__PROBLEM DETAILS__:
Set down the full listing exactly as given. Any pictures are to be left out.

__SOURCE MATERIAL__:
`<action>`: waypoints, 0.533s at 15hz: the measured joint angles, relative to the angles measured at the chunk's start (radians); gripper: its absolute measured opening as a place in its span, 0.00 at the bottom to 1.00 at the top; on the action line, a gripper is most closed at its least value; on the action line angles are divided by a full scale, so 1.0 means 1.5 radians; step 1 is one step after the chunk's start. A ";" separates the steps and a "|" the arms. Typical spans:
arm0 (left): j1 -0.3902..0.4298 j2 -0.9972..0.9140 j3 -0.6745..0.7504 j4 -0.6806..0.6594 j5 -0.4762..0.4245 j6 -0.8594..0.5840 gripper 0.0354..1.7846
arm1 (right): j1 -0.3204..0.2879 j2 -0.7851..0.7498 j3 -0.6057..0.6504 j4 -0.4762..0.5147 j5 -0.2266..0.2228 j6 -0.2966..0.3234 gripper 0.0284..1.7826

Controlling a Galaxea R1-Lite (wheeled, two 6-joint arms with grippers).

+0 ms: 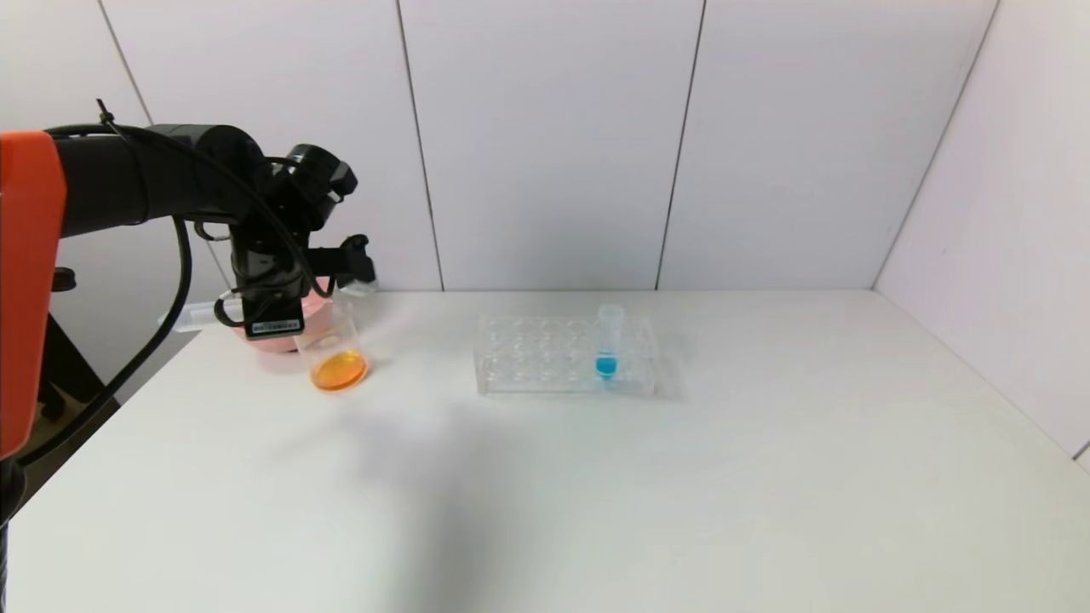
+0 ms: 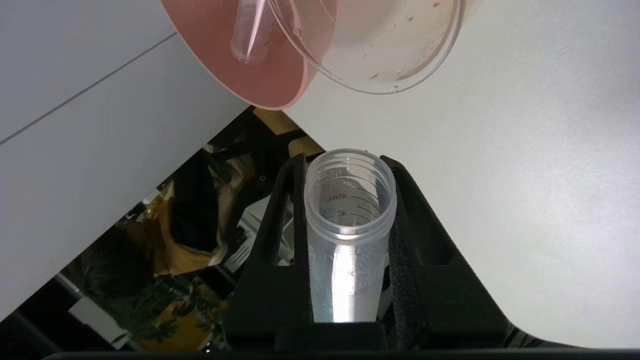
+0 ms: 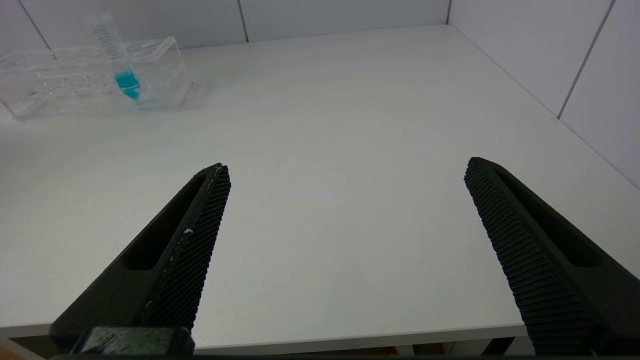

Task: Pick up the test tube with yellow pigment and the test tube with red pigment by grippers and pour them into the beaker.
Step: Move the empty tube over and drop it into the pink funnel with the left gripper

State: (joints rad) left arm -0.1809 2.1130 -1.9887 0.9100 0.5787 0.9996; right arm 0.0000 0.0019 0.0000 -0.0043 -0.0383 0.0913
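Observation:
My left gripper (image 1: 298, 294) hangs at the table's far left, just over the pink bowl (image 1: 268, 345) and the beaker (image 1: 334, 349). It is shut on an empty clear test tube (image 2: 348, 225), whose open mouth points toward the beaker (image 2: 390, 45). The beaker holds orange liquid at its bottom. A second empty tube (image 2: 250, 30) lies in the pink bowl (image 2: 235, 70). No tube shows yellow or red liquid. My right gripper (image 3: 347, 167) is open and empty above the table's near edge, out of the head view.
A clear many-holed rack (image 1: 566, 356) stands mid-table with a blue-liquid tube (image 1: 608, 345) upright in it; it also shows in the right wrist view (image 3: 90, 75). White walls close the back and right. The table's left edge lies close to the bowl.

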 joint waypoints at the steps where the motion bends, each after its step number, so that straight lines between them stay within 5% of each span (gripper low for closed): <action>1: 0.005 -0.008 0.000 0.000 -0.027 -0.015 0.24 | 0.000 0.000 0.000 0.000 0.000 0.000 0.96; 5: 0.073 -0.058 0.001 -0.040 -0.176 -0.072 0.24 | 0.000 0.000 0.000 0.000 0.000 0.000 0.96; 8: 0.120 -0.099 0.004 -0.060 -0.280 -0.217 0.24 | 0.000 0.000 0.000 0.000 0.000 0.000 0.96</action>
State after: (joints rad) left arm -0.0004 1.9647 -1.9821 0.8202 0.1581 0.6734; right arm 0.0000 0.0019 0.0000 -0.0043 -0.0383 0.0917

__RESULT OF THIS EXERCISE__:
`<action>`: waypoints, 0.533s at 15hz: the measured joint angles, relative to the angles measured at the chunk's start (radians); gripper: its absolute measured opening as a place in its span, 0.00 at the bottom to 1.00 at the top; on the action line, a gripper is most closed at its least value; on the action line angles are divided by a full scale, so 1.0 means 1.5 radians; step 1 is one step after the chunk's start. A ";" separates the steps and a "|" the arms. Typical spans:
arm0 (left): j1 -0.3902..0.4298 j2 -0.9972..0.9140 j3 -0.6745..0.7504 j4 -0.6806..0.6594 j5 -0.4762..0.4245 j6 -0.8594..0.5840 gripper 0.0354..1.7846
arm1 (right): j1 -0.3204..0.2879 j2 -0.7851..0.7498 j3 -0.6057..0.6504 j4 -0.4762..0.5147 j5 -0.2266..0.2228 j6 -0.2966..0.3234 gripper 0.0284..1.7826

Controlling a Galaxea R1-Lite (wheeled, two 6-joint arms with grippers).

+0 ms: 
+0 ms: 
+0 ms: 

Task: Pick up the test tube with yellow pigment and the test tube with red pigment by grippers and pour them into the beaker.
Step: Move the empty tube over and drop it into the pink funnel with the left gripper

State: (joints rad) left arm -0.1809 2.1130 -1.9887 0.9100 0.5787 0.9996; right arm 0.0000 0.0019 0.0000 -0.0043 -0.0383 0.0913
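Observation:
My left gripper (image 1: 298, 294) hangs at the table's far left, just over the pink bowl (image 1: 268, 345) and the beaker (image 1: 334, 349). It is shut on an empty clear test tube (image 2: 348, 225), whose open mouth points toward the beaker (image 2: 390, 45). The beaker holds orange liquid at its bottom. A second empty tube (image 2: 250, 30) lies in the pink bowl (image 2: 235, 70). No tube shows yellow or red liquid. My right gripper (image 3: 347, 167) is open and empty above the table's near edge, out of the head view.
A clear many-holed rack (image 1: 566, 356) stands mid-table with a blue-liquid tube (image 1: 608, 345) upright in it; it also shows in the right wrist view (image 3: 90, 75). White walls close the back and right. The table's left edge lies close to the bowl.
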
 joint waypoints at the steps where the motion bends, each after its step number, so that straight lines between them stay within 5% of each span (gripper low for closed): <action>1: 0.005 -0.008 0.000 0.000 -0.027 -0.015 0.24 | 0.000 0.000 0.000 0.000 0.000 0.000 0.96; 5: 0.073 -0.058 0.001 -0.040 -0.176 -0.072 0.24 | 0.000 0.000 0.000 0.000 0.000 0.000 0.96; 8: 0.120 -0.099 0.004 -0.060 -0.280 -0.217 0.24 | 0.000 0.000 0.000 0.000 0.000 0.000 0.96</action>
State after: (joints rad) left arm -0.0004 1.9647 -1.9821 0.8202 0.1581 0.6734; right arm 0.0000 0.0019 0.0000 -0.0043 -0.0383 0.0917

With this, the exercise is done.